As the offseason approaches, MLBTR is taking a position-by-position look at the upcoming free agent class. Today, we’ll focus on first base, a group with a few well-regarded veterans coming off quality seasons at the top.

 

Top of the Class

José Abreu (36*)

Abreu is coming off arguably the best season of any impending free agent first baseman. Even as he’s gotten into his mid-30s, he remains one of the better hitters in the game. Abreu carries a .304/.377/.445 line over 652 plate appearances, and he’s tied for the American League lead with 176 hits. He only has 15 home runs and is almost certain to finish with the lowest home run total of his nine-year MLB career, but he’s collected 36 doubles. Abreu also hasn’t lost much, if any, bat speed. His 92.1 MPH average exit velocity and 51.7% hard contact rate are both in line with the best marks of his career and near the top of the league overall. He’s hitting a few more ground-balls than before, but there’s no indication his physical abilities are dwindling.

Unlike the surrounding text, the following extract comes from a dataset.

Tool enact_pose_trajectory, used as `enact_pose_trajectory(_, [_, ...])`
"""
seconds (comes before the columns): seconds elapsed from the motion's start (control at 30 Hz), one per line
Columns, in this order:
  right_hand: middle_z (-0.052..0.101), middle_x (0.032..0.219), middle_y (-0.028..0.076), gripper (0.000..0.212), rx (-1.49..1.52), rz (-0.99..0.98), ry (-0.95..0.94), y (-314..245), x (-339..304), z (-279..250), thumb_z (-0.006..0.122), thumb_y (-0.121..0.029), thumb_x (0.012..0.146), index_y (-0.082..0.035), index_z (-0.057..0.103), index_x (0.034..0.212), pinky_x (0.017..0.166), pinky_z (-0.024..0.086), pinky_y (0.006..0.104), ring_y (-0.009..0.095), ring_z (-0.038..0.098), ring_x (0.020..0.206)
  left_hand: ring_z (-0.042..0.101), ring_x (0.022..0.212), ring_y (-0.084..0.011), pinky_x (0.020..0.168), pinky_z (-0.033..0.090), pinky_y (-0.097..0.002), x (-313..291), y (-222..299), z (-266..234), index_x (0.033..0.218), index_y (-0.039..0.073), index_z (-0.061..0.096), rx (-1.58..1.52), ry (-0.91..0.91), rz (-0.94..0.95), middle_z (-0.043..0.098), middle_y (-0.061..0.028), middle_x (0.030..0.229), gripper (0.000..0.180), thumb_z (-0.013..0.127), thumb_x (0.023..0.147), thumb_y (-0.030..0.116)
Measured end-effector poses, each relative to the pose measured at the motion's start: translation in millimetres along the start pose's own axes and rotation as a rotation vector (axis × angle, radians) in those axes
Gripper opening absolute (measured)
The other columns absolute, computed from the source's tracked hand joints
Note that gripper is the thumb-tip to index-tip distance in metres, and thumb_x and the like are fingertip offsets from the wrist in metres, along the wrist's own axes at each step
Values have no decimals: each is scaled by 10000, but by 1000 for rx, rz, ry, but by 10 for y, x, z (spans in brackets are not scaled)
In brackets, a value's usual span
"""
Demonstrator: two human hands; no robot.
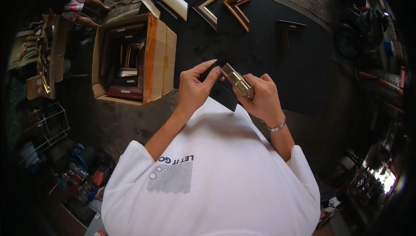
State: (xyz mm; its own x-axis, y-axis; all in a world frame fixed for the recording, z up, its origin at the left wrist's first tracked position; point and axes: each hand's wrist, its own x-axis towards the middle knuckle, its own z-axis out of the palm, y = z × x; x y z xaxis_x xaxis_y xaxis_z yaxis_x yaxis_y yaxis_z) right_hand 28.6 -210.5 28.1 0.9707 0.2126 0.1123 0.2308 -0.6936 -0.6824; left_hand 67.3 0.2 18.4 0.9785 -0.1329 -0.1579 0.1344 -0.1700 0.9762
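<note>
My right hand (pixel 261 97) is closed round a shiny gold-coloured metal tool (pixel 236 81) shaped like a stapler. The tool's front end points up and left, close to my left fingertips. My left hand (pixel 195 84) pinches a flat black piece (pixel 223 93) between thumb and fingers. That piece slants down in front of my white shirt, ending in a pointed corner. Its upper part blends with the black table behind, so its full shape cannot be made out. The tool overlaps the piece's right side; whether they touch is unclear.
Several L-shaped picture frame corners lie along the far side of the black table (pixel 255 62), including an orange-brown one (pixel 239 8) and a dark one (pixel 289 31). At left stands an open cardboard box (pixel 161 58) with nested frame corners. A person (pixel 78 4) is at the upper left.
</note>
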Motion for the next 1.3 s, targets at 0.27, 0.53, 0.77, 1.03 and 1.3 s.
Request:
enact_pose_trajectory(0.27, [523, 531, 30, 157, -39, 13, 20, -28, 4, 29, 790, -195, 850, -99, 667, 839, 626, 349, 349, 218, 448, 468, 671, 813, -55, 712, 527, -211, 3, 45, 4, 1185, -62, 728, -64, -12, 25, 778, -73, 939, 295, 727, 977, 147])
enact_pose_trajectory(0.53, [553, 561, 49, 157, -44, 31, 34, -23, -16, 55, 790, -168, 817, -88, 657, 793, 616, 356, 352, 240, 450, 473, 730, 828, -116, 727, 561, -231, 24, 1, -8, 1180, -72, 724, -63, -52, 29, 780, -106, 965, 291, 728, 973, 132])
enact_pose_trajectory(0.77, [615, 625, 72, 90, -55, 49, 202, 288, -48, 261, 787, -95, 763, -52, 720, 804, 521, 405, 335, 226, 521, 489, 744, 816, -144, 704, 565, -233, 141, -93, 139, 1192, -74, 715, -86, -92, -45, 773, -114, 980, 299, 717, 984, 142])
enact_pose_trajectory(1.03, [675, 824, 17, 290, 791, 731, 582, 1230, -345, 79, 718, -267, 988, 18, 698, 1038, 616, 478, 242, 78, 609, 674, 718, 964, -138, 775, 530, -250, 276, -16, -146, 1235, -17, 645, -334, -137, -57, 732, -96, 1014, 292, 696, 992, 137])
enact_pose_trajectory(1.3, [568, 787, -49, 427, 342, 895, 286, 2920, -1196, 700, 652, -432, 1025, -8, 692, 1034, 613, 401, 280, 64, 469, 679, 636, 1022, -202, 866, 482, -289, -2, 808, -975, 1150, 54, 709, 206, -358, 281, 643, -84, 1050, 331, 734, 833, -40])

Even heading into his age-36 season, Abreu will be one of the better offensive players on the market. Over the past three years, he owns a .289/.365/.489 line, ranking 14th in on-base percentage and 26th in slugging among 118 qualified hitters. He’s tough to strike out, has posted slightly above-average walk rates in each of the past two years and still has excellent batted ball metrics. He also hasn’t gone on the injured list in four seasons and has drawn plaudits for his clubhouse leadership in Chicago. The only real concern with Abreu is his age, but there’s already proof of concept he can remain productive beyond his prime-aged years. The White Sox issued him a qualifying offer back in 2019, meaning he’ll be ineligible to receive one this offseason.

 

Josh Bell (30)

Bell has shown the ability to carry a lineup at his best. He hit 37 home runs with a .277/.367/.569 line for the Pirates in 2019, and he mashed at a .301/.384/.493 clip over 437 plate appearances with the Nationals earlier this season. Yet he’s also been prone to extended down stretches, and he’s headed towards free agency amidst a sharp downturn in production. Since the Padres landed him at the trade deadline, he’s hitting .191/.310/.280 with only a trio of homers in 45 games. He also had a rough 2020 season and started slowly last year before catching fire in the second half.

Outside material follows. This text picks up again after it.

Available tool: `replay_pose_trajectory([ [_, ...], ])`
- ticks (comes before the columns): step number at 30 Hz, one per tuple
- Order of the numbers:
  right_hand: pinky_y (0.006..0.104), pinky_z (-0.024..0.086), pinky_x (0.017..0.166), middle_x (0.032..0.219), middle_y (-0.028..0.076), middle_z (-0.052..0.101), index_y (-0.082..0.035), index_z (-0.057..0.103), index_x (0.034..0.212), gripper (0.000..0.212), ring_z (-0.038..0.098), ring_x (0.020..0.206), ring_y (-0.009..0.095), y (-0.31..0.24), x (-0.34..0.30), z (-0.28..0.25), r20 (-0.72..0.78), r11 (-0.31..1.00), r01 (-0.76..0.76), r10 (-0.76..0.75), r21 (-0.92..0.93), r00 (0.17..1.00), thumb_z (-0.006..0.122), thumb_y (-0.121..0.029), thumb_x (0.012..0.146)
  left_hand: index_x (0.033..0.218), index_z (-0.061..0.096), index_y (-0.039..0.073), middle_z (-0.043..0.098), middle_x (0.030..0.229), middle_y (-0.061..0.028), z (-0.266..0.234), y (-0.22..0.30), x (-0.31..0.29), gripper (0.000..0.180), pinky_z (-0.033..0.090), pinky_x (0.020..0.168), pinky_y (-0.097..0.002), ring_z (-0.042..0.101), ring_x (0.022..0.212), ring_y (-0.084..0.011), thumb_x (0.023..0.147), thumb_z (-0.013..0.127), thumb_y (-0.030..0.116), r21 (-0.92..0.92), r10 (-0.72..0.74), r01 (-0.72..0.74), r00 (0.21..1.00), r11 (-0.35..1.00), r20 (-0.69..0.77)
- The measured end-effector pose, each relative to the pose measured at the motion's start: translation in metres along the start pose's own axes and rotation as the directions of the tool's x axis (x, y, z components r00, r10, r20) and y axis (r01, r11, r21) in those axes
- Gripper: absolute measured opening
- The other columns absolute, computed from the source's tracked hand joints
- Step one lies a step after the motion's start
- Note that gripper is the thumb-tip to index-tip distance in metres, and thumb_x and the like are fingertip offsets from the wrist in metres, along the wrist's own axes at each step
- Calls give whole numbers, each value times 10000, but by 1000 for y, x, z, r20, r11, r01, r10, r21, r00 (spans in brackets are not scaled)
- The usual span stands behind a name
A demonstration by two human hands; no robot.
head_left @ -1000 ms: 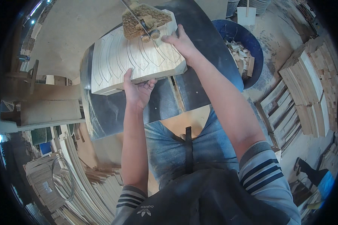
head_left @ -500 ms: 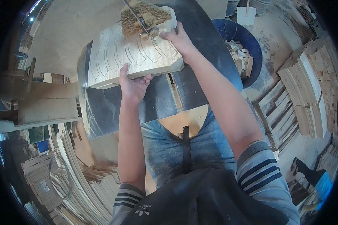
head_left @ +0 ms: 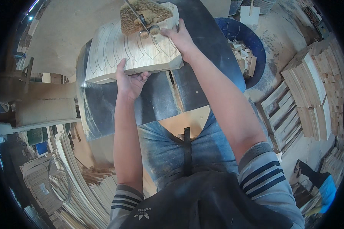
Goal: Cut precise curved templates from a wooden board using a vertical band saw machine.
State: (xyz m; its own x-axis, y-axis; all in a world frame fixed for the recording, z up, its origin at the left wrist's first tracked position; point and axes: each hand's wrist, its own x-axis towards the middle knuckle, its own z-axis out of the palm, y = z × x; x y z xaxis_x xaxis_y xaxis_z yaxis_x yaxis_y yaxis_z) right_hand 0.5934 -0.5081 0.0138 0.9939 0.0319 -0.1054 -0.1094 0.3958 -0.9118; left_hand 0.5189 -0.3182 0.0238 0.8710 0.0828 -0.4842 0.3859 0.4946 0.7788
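A thick wooden block with curved outlines drawn across its top lies on a dark machine table. My left hand grips its near edge, thumb on top and fingers curled below the edge. At the block's right end, my right hand holds the corner, its thumb on the top face and the other fingers along the side. Just left of that hand, over the block's far part, hangs a sawdust-covered machine guide with a thin metal strip and small round rollers. It hides part of the block; where a blade meets the wood cannot be made out.
A slot runs through the table toward me. Right of the table stands a blue tub of wood offcuts. Stacked wooden pieces are farther right, long wooden strips lower left. Another person is at the lower right.
Both hands have moved the block slightly away from me across the table, under the guide. The whole view has shifted a little, and the grip looks the same.
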Motion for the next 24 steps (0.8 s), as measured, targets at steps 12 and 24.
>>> replay_pose_trajectory([
  [12, 337, 484, 934, 1397, 252, 405, 22, -102, 1486, 1087, 536, 1176, 286, 16, 11, 3, -41, 991, 79, -75, 106, 996, 711, -60, 770, 1262, 394, -93, 565, 969, -188, -4, 13, 12, 711, 407, 548, -250, 524, 644, -186, 913, 452, 524, 102, -47, 43, 998, 994, 31],
  [24, 348, 470, 955, 1463, 255, 318, 2, -117, 1491, 1070, 495, 1222, 293, 20, 14, 5, -89, 982, 119, -107, 146, 990, 680, -47, 778, 1275, 425, -47, 581, 1002, -146, 2, 25, 22, 689, 322, 493, -241, 468, 607, -143, 914, 401, 539, 224, -68, 64, 998, 973, 11],
])
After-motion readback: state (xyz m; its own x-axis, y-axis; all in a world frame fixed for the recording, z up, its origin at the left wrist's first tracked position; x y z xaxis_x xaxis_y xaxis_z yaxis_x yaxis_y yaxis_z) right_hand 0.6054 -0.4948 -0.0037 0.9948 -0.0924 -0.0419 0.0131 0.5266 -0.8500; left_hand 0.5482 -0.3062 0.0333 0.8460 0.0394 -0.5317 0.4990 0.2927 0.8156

Even with some inconsistency, there’s a lot to like about Bell. His overall .265/.355/.452 line dating back to the start of 2021 is a fair bit better than the .254/.331/.440 league mark for first basemen. Bell is a switch-hitter with excellent plate discipline, and he consistently draws walks in over 10% of his plate appearances. He has three 25-homer seasons on his resume and typically rates near the top of the league in average exit velocity and hard contact percentage, although his batted ball metrics this season have been right around league average. Bell has shown a promising combination of power and patience in years past, and he’s not a prototypical strikeout-prone slugger. His 15.6% strikeout rate this season is nearly seven points lower than the league mark. He looks like an impact bat when everything’s clicking, but he’ll hit the market coming off a rough couple months. Because of the midseason trade, Bell is ineligible to receive a qualifying offer.

 

Regulars

Trey Mancini (31)

Mancini made an incredible comeback from a battle with colon cancer that cost him the entire 2020 season. He’s hit at a slightly above-average level in each of the following two years, compiling 39 total home runs with a .251/.326/.418 line. Mancini’s production in each of the last two years has been roughly the same: average strikeout and walk rates with slightly better than par batted ball metrics and power output. Mancini’s over-the-fence pop was down during his first few months with the Orioles this season, but that’s certainly in part due to the changing dimensions at Camden Yards that weren’t friendly to right-handed hitters. Mancini is more a solid hitter than an impact one, with his .291/.364/.535 showing in 2019 looking increasingly like an outlier. He does most things well, though, and he was a beloved clubhouse and community presence in Baltimore. Mancini probably wouldn’t have received a qualifying offer regardless, but a midseason trade to the Astros officially took that off the table.